• _PROBLEM TO WORK ON_
Set down word for word each line from the start of the listing through the line that contains "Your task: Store", both included.

• _GIVEN DATA_
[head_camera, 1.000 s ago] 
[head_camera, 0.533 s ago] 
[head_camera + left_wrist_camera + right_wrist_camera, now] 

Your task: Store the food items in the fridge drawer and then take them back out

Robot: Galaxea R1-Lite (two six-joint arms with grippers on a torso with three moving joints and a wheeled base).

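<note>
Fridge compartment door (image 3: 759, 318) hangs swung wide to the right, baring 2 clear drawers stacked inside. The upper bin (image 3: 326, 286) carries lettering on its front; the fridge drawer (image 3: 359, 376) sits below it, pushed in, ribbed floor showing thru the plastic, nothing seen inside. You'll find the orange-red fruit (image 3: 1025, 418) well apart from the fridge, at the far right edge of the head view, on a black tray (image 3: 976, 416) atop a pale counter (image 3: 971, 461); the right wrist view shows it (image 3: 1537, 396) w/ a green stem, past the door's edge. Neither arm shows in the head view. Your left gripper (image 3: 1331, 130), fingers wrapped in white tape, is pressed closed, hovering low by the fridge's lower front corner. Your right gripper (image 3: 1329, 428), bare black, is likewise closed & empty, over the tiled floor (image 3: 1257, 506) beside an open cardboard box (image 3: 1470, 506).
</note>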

• _SOLUTION TO THIS TASK_
[head_camera, 1.000 s ago] 
[head_camera, 0.533 s ago] 
[head_camera + left_wrist_camera + right_wrist_camera, now] 

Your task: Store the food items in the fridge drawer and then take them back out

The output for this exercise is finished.